• [What the task asks] Every line of the listing belongs in your answer exactly as written; the images do not.

• [Dataset section]
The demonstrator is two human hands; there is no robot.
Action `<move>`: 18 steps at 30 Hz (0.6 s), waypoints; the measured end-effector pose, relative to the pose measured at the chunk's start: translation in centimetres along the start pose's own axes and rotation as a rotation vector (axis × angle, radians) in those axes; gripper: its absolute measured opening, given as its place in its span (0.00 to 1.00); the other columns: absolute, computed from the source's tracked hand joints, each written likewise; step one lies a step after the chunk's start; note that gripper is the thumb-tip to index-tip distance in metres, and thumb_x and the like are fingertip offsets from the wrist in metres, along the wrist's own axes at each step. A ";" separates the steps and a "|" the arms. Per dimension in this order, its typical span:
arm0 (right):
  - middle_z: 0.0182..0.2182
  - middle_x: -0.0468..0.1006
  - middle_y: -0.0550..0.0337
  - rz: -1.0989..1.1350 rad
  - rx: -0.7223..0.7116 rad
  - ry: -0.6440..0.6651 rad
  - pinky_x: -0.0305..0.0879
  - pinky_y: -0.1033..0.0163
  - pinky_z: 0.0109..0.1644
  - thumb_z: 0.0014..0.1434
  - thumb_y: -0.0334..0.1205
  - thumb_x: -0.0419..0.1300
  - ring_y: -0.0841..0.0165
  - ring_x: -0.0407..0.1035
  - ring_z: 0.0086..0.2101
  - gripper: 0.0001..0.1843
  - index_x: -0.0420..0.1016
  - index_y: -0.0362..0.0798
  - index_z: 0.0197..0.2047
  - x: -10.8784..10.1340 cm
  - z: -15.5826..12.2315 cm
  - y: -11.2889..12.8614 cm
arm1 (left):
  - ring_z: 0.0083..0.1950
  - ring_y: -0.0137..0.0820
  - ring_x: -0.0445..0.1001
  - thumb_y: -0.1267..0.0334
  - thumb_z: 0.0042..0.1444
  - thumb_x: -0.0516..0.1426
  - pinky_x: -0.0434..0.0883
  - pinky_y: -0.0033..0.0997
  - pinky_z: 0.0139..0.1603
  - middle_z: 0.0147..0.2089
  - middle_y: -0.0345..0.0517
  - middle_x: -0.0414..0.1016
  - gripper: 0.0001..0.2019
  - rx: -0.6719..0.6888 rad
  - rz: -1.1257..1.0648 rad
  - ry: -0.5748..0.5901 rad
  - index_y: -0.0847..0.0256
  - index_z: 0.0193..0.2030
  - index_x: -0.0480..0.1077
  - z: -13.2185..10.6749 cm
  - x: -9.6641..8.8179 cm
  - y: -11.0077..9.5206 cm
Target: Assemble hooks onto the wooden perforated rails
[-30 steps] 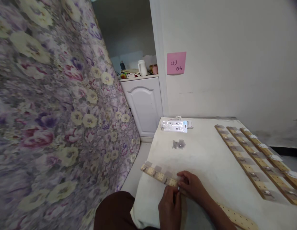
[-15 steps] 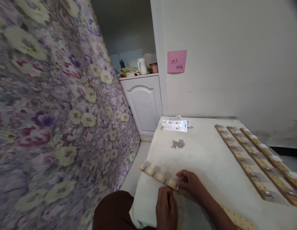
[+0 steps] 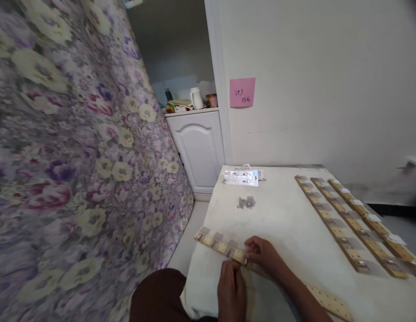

• [Solution]
The demonstrator is two human hands; there is no robot.
Action `<move>`: 18 steps at 30 Hz (0.6 s), waypoints; the measured end-effector pose, relative to the pose measured at the chunk's start: translation in centimetres along the start pose's own axes and rotation as a rotation vector (axis × angle, radians) in those axes; gripper: its absolute measured opening, given as its place in its span (0.00 to 1.00); the other columns: absolute, computed from the source's tracked hand joints, each written likewise; step one lies a step after the chunk's start; note that gripper is the thumb-tip to index-tip distance in metres, and thumb_x and the like are fingertip offsets from the wrist in metres, along the wrist's own axes at each step. A ";" separates the steps and a "|" the arms. Per dimension in this order, its typical span:
arm0 (right):
  - middle_z: 0.0182..0.2182
  - middle_x: -0.0468..0.1006
  - middle_y: -0.0550..0.0337
  - rz: -1.0989..1.1350 rad
  - rx: -0.7223..0.7116 rad
  - ry: -0.6440..0.6651 rad
  - pinky_x: -0.0305..0.0879
  - pinky_y: -0.1033..0.0163
  - pinky_z: 0.0109..0.1644
  - thumb_z: 0.0014..0.1434
  - thumb_y: -0.0334..0.1205
  - thumb_x: -0.0419..0.1300
  - ring_y: -0.0841..0.0165
  - ring_x: -0.0407..0.1035
  - ring_z: 0.0086..0.2101
  - gripper: 0.0001..0.1843
  - index_x: -0.0420..0.1016
  - index_y: -0.0362..0.0798
  - index_z: 0.0197..0.2047
  - x: -10.8784..10.1340 cm
  - z: -15.5826..12.2315 cm
  - y: -11.2889..12.8614 cm
arm1 (left):
  - ring_z: 0.0083..0.1950
  - ring_y: -0.0137..0.0820
  - ring_x: -0.0445..0.1001
  - thumb_y: -0.1267..0.0334
  - thumb_z: 0.0042..0.1444
  - thumb_x: -0.0516..0.1426
  - pinky_x: -0.0434..0.0883
  - pinky_y: -0.0033..0.0997
  - pinky_z: 0.0139..0.1603
  - middle_z: 0.0147..0.2089
  - middle_y: -0.0345..0.0517
  - middle_x: -0.0414..0.1016
  - gripper: 0.0001..0.2019
  - rx: -0.6719..0.6888 rad
  - rz: -1.1257..1.0648 rad
  - ry: -0.5748..0.5901 rad
  - index_y: -0.0847..0.0256
  - index_z: 0.0193..0.2030
  - index_x: -0.0480..0.1077
  - z: -13.2185..10.6749 cm
  - x: -9.6641..8.8179 cm
  - y: -11.0077..9.5206 cm
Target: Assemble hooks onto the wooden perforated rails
[-30 steps] 
[-15 steps] 
[+0 steps] 

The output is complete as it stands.